“Hang your adikeys on the pegs there and get warmed up,” our host invited. “Dinner’s a’most ready. ’Tis a wonderful frosty day to be cruisin’.”
We did as he directed, and then seated ourselves on chests that he pulled forward for seats. He had many questions to ask concerning the folk to the northward, their health and their luck at the winter’s trapping, until, presently, the woman brought forth from the oven and placed upon the table a pan of deliciously browned, smoking meat.
“Set in! Set in!” beamed our host. “’Tis fine you comes today and not yesterday,” adding as we drew up to the table: “All we’d been havin’ to give you yesterday and all th’ winter, were bread and tea. Game’s been wonderful scarce, and this is the first bit o’ meat we has th’ whole winter, barrin’ a pa’tridge or two in November. But this marnin’ I finds a lynx in one o’ my traps, and a fine prime skin he has. I’ll show un to you after we eats, though he’s on the dryin’ board and you can’t see the fur of he.”

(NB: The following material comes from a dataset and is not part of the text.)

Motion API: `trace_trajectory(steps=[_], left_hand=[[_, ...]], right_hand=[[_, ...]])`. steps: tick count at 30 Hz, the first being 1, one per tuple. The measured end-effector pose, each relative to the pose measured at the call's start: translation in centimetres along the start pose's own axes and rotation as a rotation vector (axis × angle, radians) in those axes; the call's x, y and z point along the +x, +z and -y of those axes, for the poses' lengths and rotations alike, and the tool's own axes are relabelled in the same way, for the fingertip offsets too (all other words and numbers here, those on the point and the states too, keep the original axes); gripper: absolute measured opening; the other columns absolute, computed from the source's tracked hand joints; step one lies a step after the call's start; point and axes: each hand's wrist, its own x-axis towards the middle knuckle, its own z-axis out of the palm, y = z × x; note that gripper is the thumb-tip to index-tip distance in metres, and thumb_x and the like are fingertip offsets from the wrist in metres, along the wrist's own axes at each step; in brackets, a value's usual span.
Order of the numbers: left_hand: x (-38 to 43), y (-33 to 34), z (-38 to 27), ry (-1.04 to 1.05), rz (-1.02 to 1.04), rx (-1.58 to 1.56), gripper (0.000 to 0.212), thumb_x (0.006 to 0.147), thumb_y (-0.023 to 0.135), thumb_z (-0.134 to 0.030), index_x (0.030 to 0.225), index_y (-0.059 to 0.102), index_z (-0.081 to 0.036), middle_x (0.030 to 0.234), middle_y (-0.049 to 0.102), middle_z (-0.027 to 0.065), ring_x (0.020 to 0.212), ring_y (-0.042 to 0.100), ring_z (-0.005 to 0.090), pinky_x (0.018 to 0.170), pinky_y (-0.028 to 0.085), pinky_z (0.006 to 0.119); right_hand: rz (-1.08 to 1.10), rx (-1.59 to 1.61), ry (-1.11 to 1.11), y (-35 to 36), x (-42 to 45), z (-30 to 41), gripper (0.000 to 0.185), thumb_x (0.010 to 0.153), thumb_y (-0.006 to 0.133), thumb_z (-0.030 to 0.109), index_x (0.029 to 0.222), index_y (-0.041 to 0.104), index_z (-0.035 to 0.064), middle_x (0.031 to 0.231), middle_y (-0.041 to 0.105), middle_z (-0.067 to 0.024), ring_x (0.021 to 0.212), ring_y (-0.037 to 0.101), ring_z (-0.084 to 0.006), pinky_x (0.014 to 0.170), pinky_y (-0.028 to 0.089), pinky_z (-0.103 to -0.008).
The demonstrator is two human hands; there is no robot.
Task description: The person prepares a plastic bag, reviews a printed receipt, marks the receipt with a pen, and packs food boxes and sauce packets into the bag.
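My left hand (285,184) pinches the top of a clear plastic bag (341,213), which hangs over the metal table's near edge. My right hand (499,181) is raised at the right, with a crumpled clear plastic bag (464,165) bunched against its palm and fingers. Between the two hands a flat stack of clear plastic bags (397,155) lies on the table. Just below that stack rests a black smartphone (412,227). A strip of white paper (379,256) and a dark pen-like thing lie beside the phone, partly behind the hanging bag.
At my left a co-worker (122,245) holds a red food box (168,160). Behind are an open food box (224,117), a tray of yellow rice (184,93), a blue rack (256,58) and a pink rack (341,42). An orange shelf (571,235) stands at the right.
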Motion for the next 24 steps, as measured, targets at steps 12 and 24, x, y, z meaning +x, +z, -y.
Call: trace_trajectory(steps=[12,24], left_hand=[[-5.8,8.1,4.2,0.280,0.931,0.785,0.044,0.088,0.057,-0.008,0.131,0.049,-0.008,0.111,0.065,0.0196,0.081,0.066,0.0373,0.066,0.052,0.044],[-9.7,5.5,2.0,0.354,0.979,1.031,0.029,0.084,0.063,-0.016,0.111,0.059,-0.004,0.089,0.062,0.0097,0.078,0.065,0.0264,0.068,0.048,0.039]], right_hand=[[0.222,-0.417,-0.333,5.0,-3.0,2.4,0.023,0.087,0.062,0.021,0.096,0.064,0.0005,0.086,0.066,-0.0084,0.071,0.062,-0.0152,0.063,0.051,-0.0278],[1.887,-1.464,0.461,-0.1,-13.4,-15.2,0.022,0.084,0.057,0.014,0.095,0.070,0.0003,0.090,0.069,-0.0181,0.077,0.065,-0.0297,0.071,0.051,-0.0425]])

We bowed our heads while the host asked the blessing. The Labradorman rarely omits the blessing, and often the meal is closed with a final thanks, for men of the wilderness live near to God. He is very near to them and they reverence Him.
“Help yourself, sir! Help yourself!”
Each of us helped himself sparingly to the cat meat. There was bread, but no butter, and there was hot tea with black molasses for sweetening.
“Take more o’ th’ meat now! Help yourselves! Don’t be afraid of un,” our hospitable host urged, and we did help ourselves again, for it was good.
Whenever we passed within hailing distance of a cabin, we had to stop for a “cup o’ hot tea, whatever.” Otherwise the people would have felt sorely hurt. We seldom found more elaborate meals than bread, tea and molasses, rarely butter, and of course never any vegetables.
We soon discovered that we could not pay the head of the family for our entertainment, but where there were children we left money with the mother with which to buy something for the little ones, which doubtless would be clothing or provisions for the family. If there were no children we left the money on the table or somewhere where it surely would be discovered after our departure.
I remember one of this fine breed of men well. I met him on this journey, and he once drove dog team for me—Uncle Willie Wolfrey. Doctor Grenfell says of him:
“Uncle Willie isn’t a scholar, a social light, or a capitalist magnate, but all the same ten minutes’ visit to Uncle Willie Wolfrey is worth five dollars of any man’s investment.”
It requires a lot of physical energy for any man to tramp the trails day after day through a frigid, snow-covered wilderness, and months of it at a stretch. It is a big job for a young and hearty man, and a tremendous one for a man of Uncle Willie’s years. And it is a man’s job, too, to handle a boat in all weather, in calm and in gale, in clear and in fog, sixteen to twenty hours a day, and the fisherman’s day is seldom shorter than that. The fish must be caught when they are there to be caught, and they must be split and salted the day they are caught, and then there’s the work of spreading them on the “flakes,” and turning them, and piling and covering them when rain threatens.